In spite of the serious threats of intentional or accidental exposures to radiation, molecular mechanisms of injury after
total body irradiation (TBI) are not completely clear, hence radiomitigative approaches remain insufficient. Our
discoveries of oxygenated cardiolipins (CLs) as required stages of TBI apoptosis have already resulted in
mitochondria-targeted GS-nitroxides and imidazole-substituted fatty acids as anti-apoptotic radiomitigators. Similarly,
deciphering the TBI ferroptotic signaling by hydroperoxy-phosphatidylethanolamines (HOO-PEs) produced by 15-
lipoxygenases (15LOX) complexes with phosphatidylethanolamine-binding protein 1 (15-LOX/PEBP1) guides us to
new inhibitors as novel radiomitigators. Our demonstration of “theft- ferroptosis” by a bacterial pathogen,
Pseudomonas aeruginosa, utilizing its 15-LOX (pLoxA) (12) to trigger ferroptosis of the host (epithelial) cells indicates
that TBI induced non-sterile inflammation may be also therapeutically targeted. Our central hypothesis is that radiation
triggered responses engage several types of programmed necrotic death, particularly ferroptosis, in GI epithelial cells
and the major innate immune cells, neutrophils and macrophages, evolving over time and driving necro-inflammatory
vs pro-resolving apoptotic responses during sterile and non-sterile inflammation and culminating in multiple organ
dysfunction and mortality. This sets the stage for a principally new understanding of the TBI mechanisms and leads to
a new harmonized radiomitigation strategy of time- and mechanism-specific targeting of the leading cell death
pathways. Our hypothesis will be tested as follows: Aim 1: By employing Redox Lipidomics identify specific
oxygenated phospholipid signatures of the major death programs in epithelial cells, neutrophils and macrophages of
the GI of irradiated mice at different stages of sterile and non-sterile necro-inflammation.
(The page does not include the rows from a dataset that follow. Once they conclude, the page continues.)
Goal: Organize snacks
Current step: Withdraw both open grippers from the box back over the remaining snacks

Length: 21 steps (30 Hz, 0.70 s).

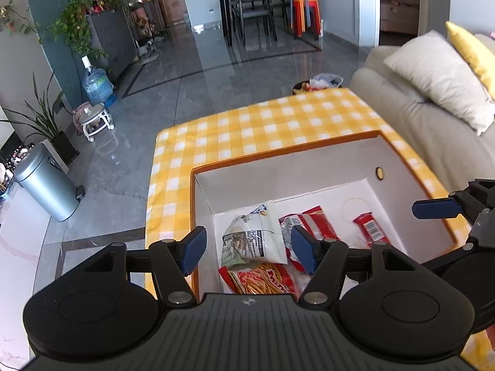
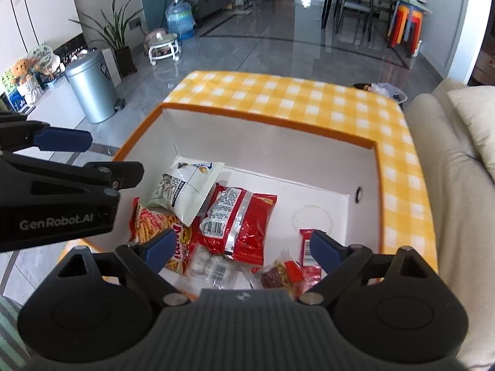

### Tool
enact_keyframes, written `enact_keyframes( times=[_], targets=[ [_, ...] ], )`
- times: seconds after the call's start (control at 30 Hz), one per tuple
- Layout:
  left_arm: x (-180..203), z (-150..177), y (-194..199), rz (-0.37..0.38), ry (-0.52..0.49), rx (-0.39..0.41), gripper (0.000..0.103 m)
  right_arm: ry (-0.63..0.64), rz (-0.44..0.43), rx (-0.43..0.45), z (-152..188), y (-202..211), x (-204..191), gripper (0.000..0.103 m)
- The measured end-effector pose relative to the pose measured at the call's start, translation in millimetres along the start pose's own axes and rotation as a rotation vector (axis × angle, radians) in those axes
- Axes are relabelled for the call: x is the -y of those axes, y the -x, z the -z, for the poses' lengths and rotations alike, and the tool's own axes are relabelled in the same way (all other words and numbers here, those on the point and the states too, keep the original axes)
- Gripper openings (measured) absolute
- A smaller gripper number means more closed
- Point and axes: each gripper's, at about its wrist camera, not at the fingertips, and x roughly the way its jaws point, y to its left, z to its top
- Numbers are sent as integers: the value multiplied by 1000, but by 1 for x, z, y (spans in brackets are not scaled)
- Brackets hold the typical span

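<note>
Snack box point(image 2: 269, 130), stocked; both tongs wide and empty.
White packet point(image 2: 185, 190), red bag point(image 2: 238, 219) and small red bar point(image 2: 307, 247) lie inside the box; left gripper point(image 1: 247, 249) and right gripper point(image 2: 241, 249) hover above. Filling seems near done; next likely tidying.

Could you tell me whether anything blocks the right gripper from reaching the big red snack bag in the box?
Nothing visible does: the right gripper hangs open just above the red bag, which lies uncovered in the box.
</note>
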Motion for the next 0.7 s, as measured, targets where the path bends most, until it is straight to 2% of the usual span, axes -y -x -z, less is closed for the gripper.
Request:
enact_keyframes(
  times=[0.37, 0.7],
  targets=[
    [11, 40, 53, 50, 47, 44, 75, -25, -1, 63, 38, 61, -8, 91],
    [22, 85, 74, 97, 144, 21, 75, -33, 22, 79, 94, 94, -12, 92]
  ],
)
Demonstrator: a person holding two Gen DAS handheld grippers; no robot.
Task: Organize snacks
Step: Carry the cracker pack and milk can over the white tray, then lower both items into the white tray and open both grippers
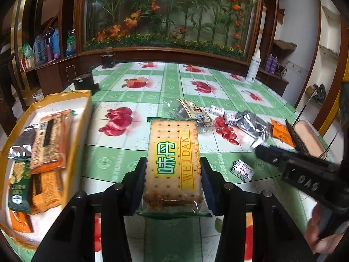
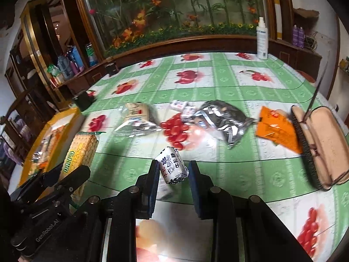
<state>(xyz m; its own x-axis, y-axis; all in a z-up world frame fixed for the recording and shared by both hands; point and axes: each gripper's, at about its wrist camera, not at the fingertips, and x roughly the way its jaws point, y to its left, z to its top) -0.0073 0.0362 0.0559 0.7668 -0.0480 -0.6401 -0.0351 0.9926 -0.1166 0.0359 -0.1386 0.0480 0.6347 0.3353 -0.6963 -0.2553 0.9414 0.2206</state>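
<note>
- Yellow box (image 1: pixel 86 100) sits at far left on the green checked tablecloth (image 1: pixel 122 161), already holding several snack packs; use it as the landmark.
- Left gripper (image 1: pixel 173 174) is clamped on the WEIDAN cracker pack (image 1: pixel 172 159), pads pressing both long edges; pack is just right of the box and looks lifted off the cloth.
- Step in hand, as I judge it: carry the pack left and set it in the box. Keep it flat and clear the near wall before lowering; crackers are brittle, so don't squeeze harder.
- Free space in the box looks to be toward its far end; aim there, not onto the stack.
- Right gripper (image 2: pixel 172 172) is further right of the box, jaws narrowly apart around a small milk candy (image 2: pixel 172 167); contact looks light, can't tell if it's truly gripped.
- Centre the candy between the pads before closing; it's small and could roll or pop out.
- Well right of the box: a clear-wrapped pack (image 2: pixel 137 118), silver foil bag (image 2: pixel 224 120), orange packet (image 2: pixel 277 128), still loose.
- Farthest right: an open glasses case (image 2: pixel 320 144), not a snack; leave it.
</note>
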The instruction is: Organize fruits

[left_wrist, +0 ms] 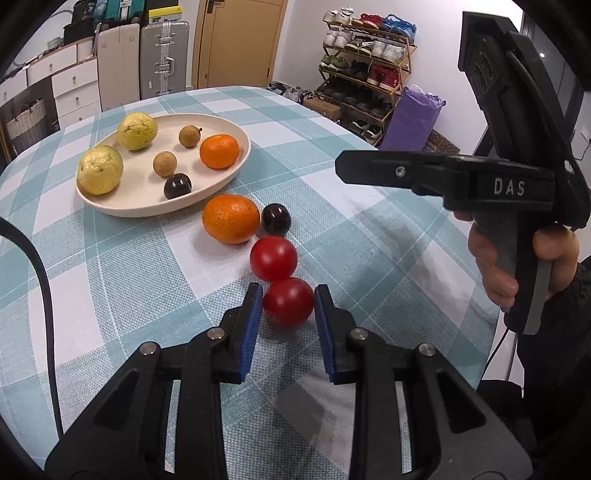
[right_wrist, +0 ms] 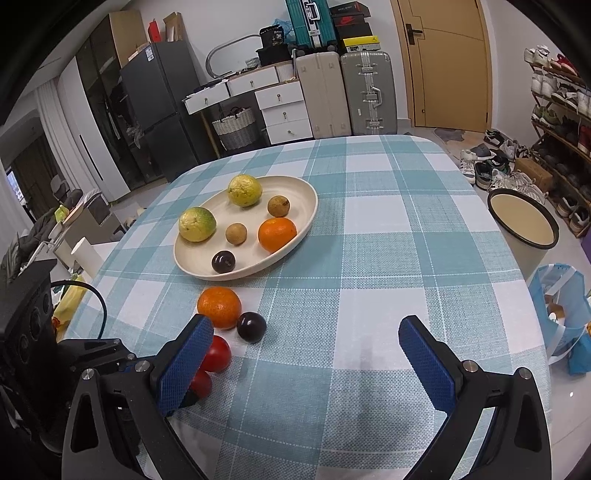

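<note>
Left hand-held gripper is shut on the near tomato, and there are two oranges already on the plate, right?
Not quite. The left hand-held gripper is shut on the near tomato, but the plate holds only one orange; the other orange sits on the tablecloth beside the plate. The left wrist view shows this.

The only words I can read are the pale letters "DAS" on the side of my right gripper (left_wrist: 509, 187) and the number "36" on a black bag (right_wrist: 274, 35) atop the drawers.

Suitcases (right_wrist: 367, 92); shoe rack (left_wrist: 364, 70); door (right_wrist: 443, 62)
</note>
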Action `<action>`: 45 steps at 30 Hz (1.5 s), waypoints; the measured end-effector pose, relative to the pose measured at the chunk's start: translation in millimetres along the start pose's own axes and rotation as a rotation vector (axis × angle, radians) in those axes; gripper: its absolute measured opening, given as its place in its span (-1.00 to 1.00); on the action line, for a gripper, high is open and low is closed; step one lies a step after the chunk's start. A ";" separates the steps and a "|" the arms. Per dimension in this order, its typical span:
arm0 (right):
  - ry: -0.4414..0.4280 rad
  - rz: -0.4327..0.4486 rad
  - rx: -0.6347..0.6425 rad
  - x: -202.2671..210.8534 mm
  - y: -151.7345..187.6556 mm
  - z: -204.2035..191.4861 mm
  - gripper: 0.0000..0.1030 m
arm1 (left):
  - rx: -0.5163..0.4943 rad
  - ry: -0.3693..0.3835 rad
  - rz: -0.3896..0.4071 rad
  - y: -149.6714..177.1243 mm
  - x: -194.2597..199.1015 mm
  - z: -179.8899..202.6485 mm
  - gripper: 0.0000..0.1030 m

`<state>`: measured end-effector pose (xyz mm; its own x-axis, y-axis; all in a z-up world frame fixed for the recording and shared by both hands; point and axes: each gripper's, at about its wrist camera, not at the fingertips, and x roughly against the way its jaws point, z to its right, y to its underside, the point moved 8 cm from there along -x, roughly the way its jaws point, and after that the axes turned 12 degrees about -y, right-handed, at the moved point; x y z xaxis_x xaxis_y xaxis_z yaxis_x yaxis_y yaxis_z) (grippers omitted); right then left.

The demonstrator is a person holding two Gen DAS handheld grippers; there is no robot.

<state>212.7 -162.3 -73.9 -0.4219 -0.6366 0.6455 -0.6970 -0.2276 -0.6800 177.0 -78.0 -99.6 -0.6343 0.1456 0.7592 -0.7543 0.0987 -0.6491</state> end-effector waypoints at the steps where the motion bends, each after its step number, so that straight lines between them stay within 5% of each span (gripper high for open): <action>1: 0.003 0.001 0.001 0.1 -0.1 0.2 0.99 | 0.000 0.005 -0.010 1.0 -1.9 1.0 -0.51; 16: 0.001 -0.001 -0.002 -1.1 1.2 0.4 0.99 | -0.019 0.009 0.005 0.9 -0.6 5.9 -0.51; 31: -0.054 -0.034 -0.001 -14.2 10.6 -7.1 0.99 | 0.050 -0.069 0.164 -22.9 38.1 -27.9 -0.51; 45: -0.175 -0.162 0.129 -53.5 41.8 -69.5 0.52 | 0.127 -0.139 0.186 -26.1 47.3 -67.2 -0.51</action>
<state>165.8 -86.6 -112.7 -0.1963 -0.6993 0.6874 -0.6632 -0.4216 -0.6184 178.1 -7.5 -50.0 -0.7743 0.0117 0.6327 -0.6325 -0.0428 -0.7733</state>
These newly discovered TBI
lipid biomarkers will be related to: i) specific protein markers of cell death, ii) major pro- and anti-inflammatory lipid
mediators, iii) cytokines, and iv) breach of the epithelial barrier and immunosuppression. Aim 2: Explore molecular
mechanisms of sensitivity/resistance to ferroptosis of macrophages and neutrophils polarized to M1 (N1) and M2 (N2)
states in response to pro-/anti-inflammatory conditions and expression of 15LOX and iNOS/NO• system in vitro and
TBI induced ferroptosis in vivo. We will employ 15LOX and iNOS KO mice and also quantitatively assess the role of
P. aeruginosa and its pLoxA in gut ferroptosis and radiosensitivity of mice to TBI. Aim 3: Design new selective
inhibitors of pro-ferroptotic catalytic activity of mammalian 15LOX as well as prokaryotic pLoxA of P. aeruginosa and
test them as anti-ferroptotic radiomitigators during sterile and non-sterile stages of TBI radiation disease. Overall, this
project is based on an entirely new concept that abandons the search for a single “silver-bullet” radiomitigator and...

## Key facts

- **NIH application ID:** 10176413
- **Project number:** 5U01AI156924-02
- **Recipient organization:** UNIVERSITY OF PITTSBURGH AT PITTSBURGH
- **Principal Investigator:** Valerian E Kagan
- **Activity code:** U01 (R01, R21, SBIR, etc.)
- **Funding institute:** NIH
- **Fiscal year:** 2021
- **Award amount:** $534,477
- **Award type:** 5
- **Project period:** 2020-06-01 → 2025-05-31

## Primary source

NIH RePORTER: https://reporter.nih.gov/project-details/10176413

## Citation

> US National Institutes of Health, RePORTER application 10176413, Selective Inhibitors of Pro-Ferroptotic Lipoxygenases - Next Generation Radiomitigators (5U01AI156924-02). Retrieved via AI Analytics 2026-05-24 from https://api.ai-analytics.org/grant/nih/10176413. Licensed CC0.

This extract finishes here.